Brief:
Please repeat the data shown below, word for word.

_ _ _ _ _ _ _

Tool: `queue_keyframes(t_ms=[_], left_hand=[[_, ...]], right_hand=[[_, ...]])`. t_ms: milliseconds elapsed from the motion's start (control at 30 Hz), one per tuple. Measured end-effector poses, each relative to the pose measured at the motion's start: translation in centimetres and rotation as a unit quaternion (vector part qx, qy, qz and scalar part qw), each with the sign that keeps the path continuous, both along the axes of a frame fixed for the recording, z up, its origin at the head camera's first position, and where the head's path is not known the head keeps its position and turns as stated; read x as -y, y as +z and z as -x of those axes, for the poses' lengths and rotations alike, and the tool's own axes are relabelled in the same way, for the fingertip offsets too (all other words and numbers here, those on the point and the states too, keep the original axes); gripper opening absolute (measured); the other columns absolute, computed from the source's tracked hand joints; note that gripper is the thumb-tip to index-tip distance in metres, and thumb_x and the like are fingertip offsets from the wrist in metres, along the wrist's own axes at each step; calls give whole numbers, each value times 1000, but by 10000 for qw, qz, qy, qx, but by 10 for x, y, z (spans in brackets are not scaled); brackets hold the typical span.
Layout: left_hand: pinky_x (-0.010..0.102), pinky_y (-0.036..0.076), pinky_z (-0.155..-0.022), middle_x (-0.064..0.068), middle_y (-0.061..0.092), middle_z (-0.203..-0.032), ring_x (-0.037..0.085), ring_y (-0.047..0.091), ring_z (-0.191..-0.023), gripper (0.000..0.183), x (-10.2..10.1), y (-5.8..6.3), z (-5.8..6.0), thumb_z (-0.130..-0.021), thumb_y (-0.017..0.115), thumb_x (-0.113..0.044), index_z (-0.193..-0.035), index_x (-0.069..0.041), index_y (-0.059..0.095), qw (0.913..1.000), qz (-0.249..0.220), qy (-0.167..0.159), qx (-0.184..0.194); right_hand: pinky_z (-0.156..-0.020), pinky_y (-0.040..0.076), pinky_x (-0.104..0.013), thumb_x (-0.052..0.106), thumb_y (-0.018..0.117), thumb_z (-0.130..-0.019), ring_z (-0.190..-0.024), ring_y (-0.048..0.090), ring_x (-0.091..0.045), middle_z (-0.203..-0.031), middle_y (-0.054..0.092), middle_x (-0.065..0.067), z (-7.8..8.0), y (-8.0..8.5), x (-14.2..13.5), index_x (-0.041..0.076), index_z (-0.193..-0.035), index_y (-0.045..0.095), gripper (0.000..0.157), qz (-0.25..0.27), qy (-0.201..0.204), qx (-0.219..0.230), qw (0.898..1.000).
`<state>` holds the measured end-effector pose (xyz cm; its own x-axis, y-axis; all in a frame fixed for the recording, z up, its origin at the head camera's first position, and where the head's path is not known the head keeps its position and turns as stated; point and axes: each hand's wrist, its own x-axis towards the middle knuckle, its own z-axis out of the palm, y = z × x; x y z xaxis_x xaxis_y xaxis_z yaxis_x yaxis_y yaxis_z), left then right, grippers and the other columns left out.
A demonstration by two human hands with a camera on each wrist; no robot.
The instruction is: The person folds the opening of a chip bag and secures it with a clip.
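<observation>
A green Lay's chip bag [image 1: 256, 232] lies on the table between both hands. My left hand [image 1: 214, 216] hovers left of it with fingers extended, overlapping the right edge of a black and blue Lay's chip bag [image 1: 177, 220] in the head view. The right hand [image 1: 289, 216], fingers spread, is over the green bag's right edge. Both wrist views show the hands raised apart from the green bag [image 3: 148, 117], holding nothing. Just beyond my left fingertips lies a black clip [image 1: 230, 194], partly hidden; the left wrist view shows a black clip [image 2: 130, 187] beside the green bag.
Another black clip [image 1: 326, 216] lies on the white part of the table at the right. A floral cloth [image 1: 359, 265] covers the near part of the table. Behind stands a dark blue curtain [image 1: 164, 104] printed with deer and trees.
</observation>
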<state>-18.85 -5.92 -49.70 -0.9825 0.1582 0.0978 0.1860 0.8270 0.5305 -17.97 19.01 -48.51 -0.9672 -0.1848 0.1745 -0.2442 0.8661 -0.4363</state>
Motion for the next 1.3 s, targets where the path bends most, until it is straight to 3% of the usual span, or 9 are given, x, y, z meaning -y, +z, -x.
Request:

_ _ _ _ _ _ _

Answer for this exercise:
Tool: `queue_keyframes(t_ms=[_], left_hand=[[_, ...]], right_hand=[[_, ...]])`. t_ms: milliseconds elapsed from the motion's start (control at 30 Hz), one per tuple. Measured end-effector poses, each relative to the pose measured at the motion's start: translation in centimetres and rotation as a unit quaternion (vector part qx, qy, qz and scalar part qw), each with the sign that keeps the path continuous, both along the axes of a frame fixed for the recording, z up, its origin at the head camera's first position, and where the head's path is not known the head keeps its position and turns as stated; read x as -y, y as +z and z as -x of those axes, for the poses' lengths and rotations alike, and the tool's own axes are relabelled in the same way, for the fingertip offsets too (all other words and numbers here, those on the point and the states too, keep the original axes); gripper opening absolute (measured); the other columns absolute, computed from the source's tracked hand joints; note that gripper is the thumb-tip to index-tip distance in metres, and thumb_x and the like are fingertip offsets from the wrist in metres, along the wrist's own axes at each step; calls give whole numbers, each value times 1000, but by 10000 for qw, qz, qy, qx, but by 10 for x, y, z (spans in brackets are not scaled); brackets hold the typical span.
Layout: left_hand: pinky_x (-0.010..0.102), pinky_y (-0.036..0.076), pinky_z (-0.155..-0.022), middle_x (-0.064..0.068), middle_y (-0.061..0.092), middle_z (-0.203..-0.032), ring_x (-0.037..0.085), ring_y (-0.047..0.091), ring_z (-0.191..-0.023), gripper (0.000..0.183), x (-10.2..10.1), y (-5.8..6.3), z (-5.8..6.0), thumb_z (-0.130..-0.021), thumb_y (-0.017..0.115), thumb_x (-0.113..0.044), index_z (-0.193..-0.035), index_x (-0.069..0.041), index_y (-0.059..0.095), qw (0.913..1.000), qz (-0.249..0.220), qy (-0.167..0.159), qx (-0.184..0.194); right_hand: pinky_z (-0.156..-0.020), pinky_y (-0.040..0.076), pinky_x (-0.104..0.013), thumb_x (-0.052..0.106), thumb_y (-0.018..0.117), thumb_z (-0.130..-0.019), ring_z (-0.190..-0.024), ring_y (-0.048..0.090), ring_x (-0.091..0.045), middle_z (-0.203..-0.031), middle_y (-0.054..0.092), middle_x (-0.065..0.067), z (-7.8..8.0), y (-8.0..8.5), x (-14.2..13.5), index_x (-0.041..0.076), index_z (-0.193..-0.035), index_y (-0.045..0.095), gripper (0.000..0.157), qz (-0.25..0.27), qy (-0.201..0.204), qx (-0.219..0.230), qw (0.898..1.000).
`<state>` holds the measured end-effector pose (xyz cm; its own x-axis, y-axis; all in a frame fixed for the recording, z up, its origin at the head camera's first position, and where the head's path is not known the head keeps its position and turns as stated; point and axes: each hand's wrist, its own x-axis towards the middle knuckle, its own z-axis out of the palm, y = z × x; x y z xaxis_x xaxis_y xaxis_z yaxis_x yaxis_y yaxis_z), left then right, grippers and the other columns left out.
A demonstration by two human hands with a camera on each wrist; no robot.
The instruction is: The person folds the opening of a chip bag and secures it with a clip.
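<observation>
A green Lay's chip bag [image 1: 256, 232] lies on the table between both hands. My left hand [image 1: 214, 216] hovers left of it with fingers extended, overlapping the right edge of a black and blue Lay's chip bag [image 1: 177, 220] in the head view. The right hand [image 1: 289, 216], fingers spread, is over the green bag's right edge. Both wrist views show the hands raised apart from the green bag [image 3: 148, 117], holding nothing. Just beyond my left fingertips lies a black clip [image 1: 230, 194], partly hidden; the left wrist view shows a black clip [image 2: 130, 187] beside the green bag.
Another black clip [image 1: 326, 216] lies on the white part of the table at the right. A floral cloth [image 1: 359, 265] covers the near part of the table. Behind stands a dark blue curtain [image 1: 164, 104] printed with deer and trees.
</observation>
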<state>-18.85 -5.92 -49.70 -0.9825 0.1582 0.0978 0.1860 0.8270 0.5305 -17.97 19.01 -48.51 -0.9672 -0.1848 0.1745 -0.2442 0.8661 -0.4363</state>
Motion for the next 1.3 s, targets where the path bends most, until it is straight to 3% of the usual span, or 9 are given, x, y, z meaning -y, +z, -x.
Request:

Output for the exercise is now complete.